Reproduce everything from the line that contains "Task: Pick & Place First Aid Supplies" down to the line that contains "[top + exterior" in the listing below, word for word and nothing more. Leave the pictures out.
*** Recorded information Section Begins ***
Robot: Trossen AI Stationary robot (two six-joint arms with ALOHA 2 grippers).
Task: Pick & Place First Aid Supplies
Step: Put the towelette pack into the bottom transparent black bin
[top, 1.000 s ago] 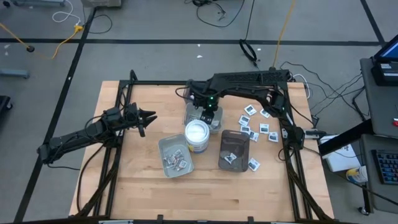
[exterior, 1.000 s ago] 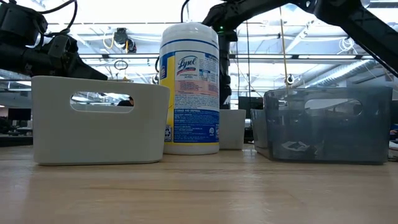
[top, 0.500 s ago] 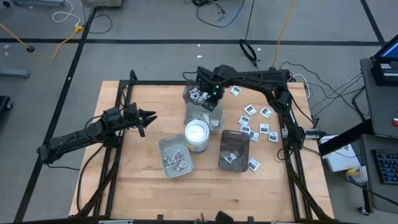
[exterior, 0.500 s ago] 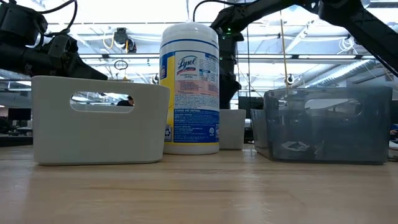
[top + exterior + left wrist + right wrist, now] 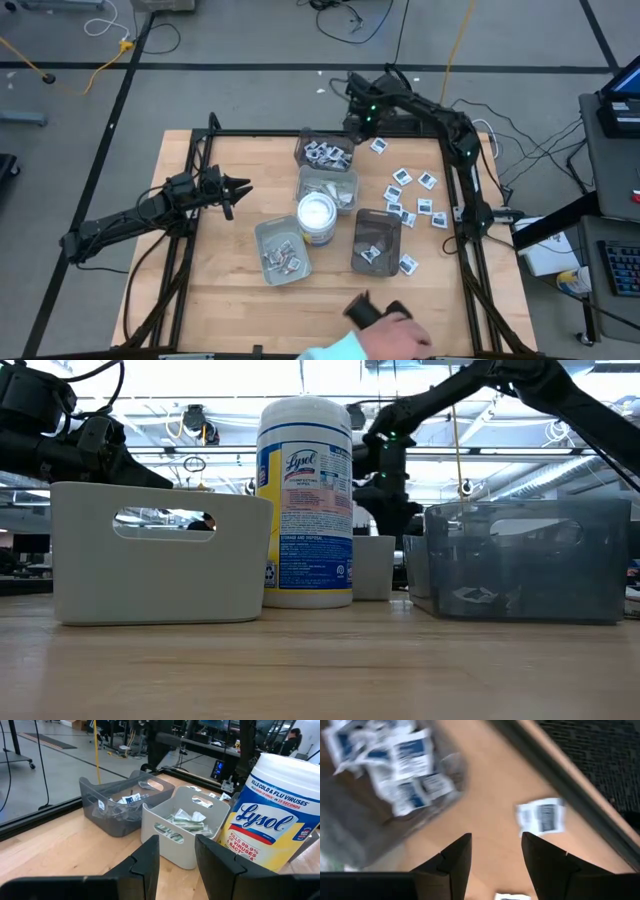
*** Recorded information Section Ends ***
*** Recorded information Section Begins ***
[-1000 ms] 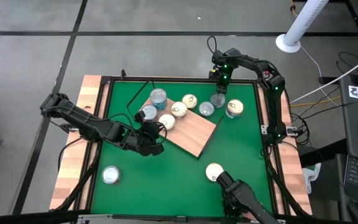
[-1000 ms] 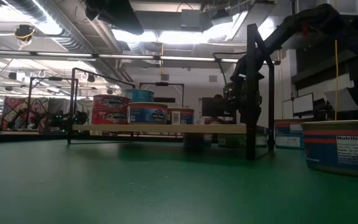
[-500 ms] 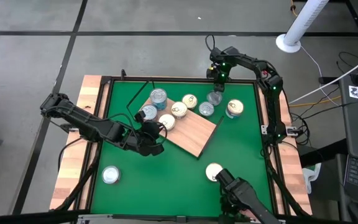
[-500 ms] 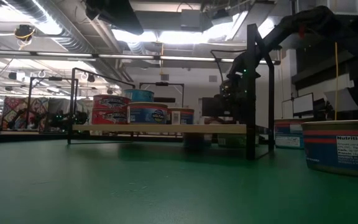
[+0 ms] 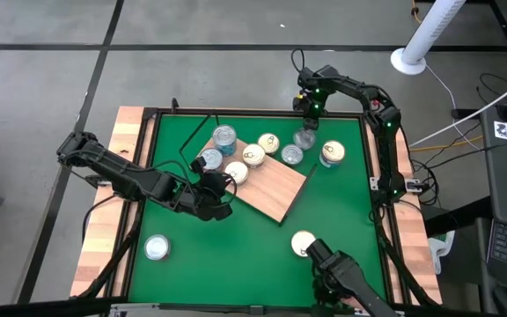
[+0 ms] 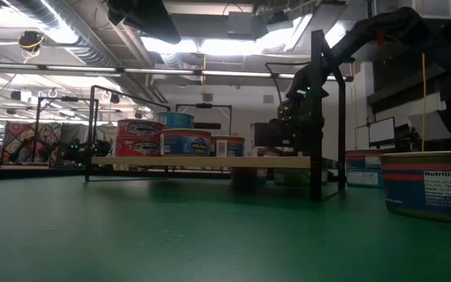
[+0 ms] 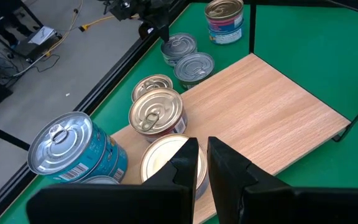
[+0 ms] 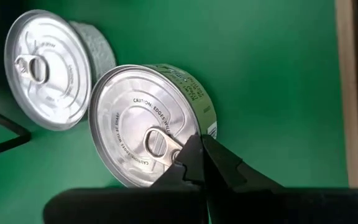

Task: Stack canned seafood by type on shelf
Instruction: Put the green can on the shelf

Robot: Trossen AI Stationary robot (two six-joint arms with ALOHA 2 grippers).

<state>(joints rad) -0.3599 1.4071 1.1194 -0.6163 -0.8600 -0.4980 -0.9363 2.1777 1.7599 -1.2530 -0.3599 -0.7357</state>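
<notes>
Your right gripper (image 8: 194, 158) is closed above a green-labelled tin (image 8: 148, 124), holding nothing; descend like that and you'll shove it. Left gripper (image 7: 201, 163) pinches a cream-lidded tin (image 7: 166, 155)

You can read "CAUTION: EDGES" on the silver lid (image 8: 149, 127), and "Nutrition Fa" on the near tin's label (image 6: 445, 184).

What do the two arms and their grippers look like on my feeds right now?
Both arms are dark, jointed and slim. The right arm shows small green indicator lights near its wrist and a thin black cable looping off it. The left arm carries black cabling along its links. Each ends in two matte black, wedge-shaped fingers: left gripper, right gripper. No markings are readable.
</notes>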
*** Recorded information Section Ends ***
* **Task answer**:
Task: Pick & Place First Aid Supplies
Step: Put the towelette pack into the bottom transparent black bin
[top, 1.000 s ago] 
[exterior, 1.000 s ago] 
[top, 0.500 s ago] 
[exterior, 0.500 s ago] 
[top + exterior + left wrist + right wrist, now] 

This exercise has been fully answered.